A Chinese appeals court on Wednesday upheld the conviction of earthquake activist Tan Zuoren who was sentenced in February [JURIST report] to five years in prison on subversion charges. Tan was charged with and convicted of inciting subversion to state power, allegations stemming from e-mails critical of the government's 1989 policy toward the Tiananmen Square [NYT backgrounder] pro-democracy demonstrators. Advocacy groups and Tan's supporters maintain that he was arrested after he sought to release an independent report [advocacy report] documenting the lethal consequences of substandard construction in the Sichuan province's 2008 earthquake [BBC backgrounder; JURIST news archive], which left some 90,000 dead.
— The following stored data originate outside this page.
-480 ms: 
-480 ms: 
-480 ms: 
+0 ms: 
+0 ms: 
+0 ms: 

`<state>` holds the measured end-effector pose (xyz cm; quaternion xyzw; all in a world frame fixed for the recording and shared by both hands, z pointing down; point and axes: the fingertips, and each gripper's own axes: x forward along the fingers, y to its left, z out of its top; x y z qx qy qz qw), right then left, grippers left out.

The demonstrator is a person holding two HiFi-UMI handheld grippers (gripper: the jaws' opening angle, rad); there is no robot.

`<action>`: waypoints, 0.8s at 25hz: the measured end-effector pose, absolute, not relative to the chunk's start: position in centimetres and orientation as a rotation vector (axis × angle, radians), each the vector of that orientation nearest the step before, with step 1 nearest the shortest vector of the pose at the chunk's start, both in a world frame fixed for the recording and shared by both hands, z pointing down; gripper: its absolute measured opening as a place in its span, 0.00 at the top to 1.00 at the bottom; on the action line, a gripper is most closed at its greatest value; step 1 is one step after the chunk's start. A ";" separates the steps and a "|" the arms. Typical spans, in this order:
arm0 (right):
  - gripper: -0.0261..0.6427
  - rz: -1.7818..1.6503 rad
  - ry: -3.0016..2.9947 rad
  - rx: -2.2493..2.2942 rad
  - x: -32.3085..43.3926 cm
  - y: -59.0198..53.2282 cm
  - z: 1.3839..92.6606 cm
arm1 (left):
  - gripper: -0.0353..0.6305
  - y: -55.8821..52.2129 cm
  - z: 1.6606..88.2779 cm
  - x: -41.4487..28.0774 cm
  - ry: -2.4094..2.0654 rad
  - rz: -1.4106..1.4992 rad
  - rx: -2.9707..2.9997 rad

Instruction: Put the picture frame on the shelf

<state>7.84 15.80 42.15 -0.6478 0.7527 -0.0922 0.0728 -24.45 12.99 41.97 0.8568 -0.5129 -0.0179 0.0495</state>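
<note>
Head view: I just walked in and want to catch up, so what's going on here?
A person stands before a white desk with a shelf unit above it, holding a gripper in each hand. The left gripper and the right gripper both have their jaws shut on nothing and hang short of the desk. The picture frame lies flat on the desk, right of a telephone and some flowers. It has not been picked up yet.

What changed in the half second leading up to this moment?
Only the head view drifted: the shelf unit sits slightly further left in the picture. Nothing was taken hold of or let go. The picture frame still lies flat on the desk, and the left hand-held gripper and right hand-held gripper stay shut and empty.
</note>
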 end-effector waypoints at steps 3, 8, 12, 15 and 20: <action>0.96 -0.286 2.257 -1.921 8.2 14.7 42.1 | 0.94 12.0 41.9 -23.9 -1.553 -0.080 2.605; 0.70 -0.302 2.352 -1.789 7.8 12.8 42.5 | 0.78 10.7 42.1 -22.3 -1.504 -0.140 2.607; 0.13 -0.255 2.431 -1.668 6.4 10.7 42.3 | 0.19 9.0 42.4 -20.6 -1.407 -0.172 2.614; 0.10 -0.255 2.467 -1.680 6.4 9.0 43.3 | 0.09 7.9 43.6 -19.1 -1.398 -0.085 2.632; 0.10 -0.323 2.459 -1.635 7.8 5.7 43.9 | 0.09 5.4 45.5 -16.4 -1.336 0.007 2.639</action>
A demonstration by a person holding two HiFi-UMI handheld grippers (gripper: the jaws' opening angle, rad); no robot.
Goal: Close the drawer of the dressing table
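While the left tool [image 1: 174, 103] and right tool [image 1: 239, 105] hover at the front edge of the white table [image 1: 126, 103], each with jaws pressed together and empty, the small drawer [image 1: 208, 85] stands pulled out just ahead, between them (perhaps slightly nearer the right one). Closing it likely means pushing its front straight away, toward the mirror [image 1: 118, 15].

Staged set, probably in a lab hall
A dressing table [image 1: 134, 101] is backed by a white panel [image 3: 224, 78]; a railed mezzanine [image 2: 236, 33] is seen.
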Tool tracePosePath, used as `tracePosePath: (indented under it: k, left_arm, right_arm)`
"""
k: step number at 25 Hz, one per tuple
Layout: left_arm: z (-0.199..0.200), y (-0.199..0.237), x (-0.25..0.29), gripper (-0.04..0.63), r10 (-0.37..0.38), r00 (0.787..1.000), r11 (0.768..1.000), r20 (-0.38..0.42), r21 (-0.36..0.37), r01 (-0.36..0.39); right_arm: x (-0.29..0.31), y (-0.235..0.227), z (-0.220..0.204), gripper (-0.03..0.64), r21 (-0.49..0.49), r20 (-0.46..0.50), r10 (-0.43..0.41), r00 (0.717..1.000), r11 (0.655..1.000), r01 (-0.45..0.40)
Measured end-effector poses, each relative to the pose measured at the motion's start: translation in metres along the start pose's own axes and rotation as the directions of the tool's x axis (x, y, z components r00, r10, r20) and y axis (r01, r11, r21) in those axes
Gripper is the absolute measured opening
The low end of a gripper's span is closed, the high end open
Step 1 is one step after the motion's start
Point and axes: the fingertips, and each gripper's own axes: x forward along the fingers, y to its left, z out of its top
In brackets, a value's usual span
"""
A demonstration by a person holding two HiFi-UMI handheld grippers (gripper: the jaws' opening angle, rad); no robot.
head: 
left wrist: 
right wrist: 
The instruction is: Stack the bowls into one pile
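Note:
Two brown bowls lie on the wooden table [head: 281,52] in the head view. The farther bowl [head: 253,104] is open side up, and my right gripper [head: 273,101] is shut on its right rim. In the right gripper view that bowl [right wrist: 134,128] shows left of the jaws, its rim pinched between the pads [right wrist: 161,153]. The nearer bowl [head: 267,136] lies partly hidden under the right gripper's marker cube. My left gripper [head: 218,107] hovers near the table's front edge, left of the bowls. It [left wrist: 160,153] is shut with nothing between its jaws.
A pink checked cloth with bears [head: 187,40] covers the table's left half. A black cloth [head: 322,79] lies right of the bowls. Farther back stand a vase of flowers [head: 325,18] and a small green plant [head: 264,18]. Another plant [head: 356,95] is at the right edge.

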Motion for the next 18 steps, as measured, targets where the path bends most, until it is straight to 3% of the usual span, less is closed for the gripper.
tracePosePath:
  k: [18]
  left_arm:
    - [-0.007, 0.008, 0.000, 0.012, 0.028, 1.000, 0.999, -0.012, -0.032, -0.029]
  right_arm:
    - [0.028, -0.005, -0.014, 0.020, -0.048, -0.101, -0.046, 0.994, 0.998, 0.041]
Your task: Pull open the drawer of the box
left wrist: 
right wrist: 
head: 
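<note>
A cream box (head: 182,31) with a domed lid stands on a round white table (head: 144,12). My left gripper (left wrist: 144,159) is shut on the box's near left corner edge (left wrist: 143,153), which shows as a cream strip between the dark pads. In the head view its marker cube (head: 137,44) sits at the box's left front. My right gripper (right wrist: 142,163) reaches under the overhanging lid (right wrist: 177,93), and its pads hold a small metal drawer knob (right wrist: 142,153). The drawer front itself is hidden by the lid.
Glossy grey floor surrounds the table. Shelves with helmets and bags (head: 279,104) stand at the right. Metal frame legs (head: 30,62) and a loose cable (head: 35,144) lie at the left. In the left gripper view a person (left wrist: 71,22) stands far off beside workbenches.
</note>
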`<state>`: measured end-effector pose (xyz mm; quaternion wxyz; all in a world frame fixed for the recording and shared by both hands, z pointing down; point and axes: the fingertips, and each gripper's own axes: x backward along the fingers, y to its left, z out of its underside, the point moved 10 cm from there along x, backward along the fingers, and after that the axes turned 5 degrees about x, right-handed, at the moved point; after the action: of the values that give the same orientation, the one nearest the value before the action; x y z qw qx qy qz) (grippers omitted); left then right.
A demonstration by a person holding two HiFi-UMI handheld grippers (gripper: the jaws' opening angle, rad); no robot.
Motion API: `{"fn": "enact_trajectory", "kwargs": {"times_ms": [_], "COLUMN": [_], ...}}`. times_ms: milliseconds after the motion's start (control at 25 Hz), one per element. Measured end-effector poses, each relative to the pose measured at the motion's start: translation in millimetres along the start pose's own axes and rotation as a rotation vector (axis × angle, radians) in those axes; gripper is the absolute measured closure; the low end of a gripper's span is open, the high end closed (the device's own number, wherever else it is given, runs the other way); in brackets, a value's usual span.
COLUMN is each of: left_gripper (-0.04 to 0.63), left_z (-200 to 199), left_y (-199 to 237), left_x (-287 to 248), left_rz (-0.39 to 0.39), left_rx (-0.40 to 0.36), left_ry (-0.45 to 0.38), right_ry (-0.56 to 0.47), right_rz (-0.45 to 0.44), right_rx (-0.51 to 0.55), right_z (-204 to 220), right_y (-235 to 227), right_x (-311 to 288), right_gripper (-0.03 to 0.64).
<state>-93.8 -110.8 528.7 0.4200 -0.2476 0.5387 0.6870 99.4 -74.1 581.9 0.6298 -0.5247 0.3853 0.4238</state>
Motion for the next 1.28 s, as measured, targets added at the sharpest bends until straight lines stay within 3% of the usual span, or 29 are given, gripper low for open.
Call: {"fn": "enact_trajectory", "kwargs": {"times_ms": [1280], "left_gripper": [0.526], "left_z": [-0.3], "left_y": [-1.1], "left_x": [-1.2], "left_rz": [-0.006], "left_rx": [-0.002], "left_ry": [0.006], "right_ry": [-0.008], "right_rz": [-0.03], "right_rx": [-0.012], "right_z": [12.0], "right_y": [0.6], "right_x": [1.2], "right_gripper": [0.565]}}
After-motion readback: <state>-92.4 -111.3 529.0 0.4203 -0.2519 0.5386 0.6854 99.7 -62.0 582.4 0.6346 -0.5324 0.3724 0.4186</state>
Amnesty International (AI) [advocacy website] condemned Tan's conviction and called for his immediate release [press release] saying, "China must free Tan Zuoren, and stop silencing social activists and anti-corruption campaigners with vague political charges and trials that do not even follow China's own legal procedures."

In April, Chinese authorities arrested a prominent Tibetan writer [JURIST report] after he signed a letter critical of the Chinese government's relief efforts following a recent earthquake in the western Qinghai [Xinhua backgrounder] province. A Chinese court sentenced another earthquake activist [JURIST report], Huang Qi, to three years in prison in November on the charge of illegally holding state secrets. Huang was a critic of the Chinese government's handling of the 2008 disaster. After the quake, he posted articles online criticizing the government's response and talked to foreign media outlets about how some children's deaths were the result of poorly-built schools.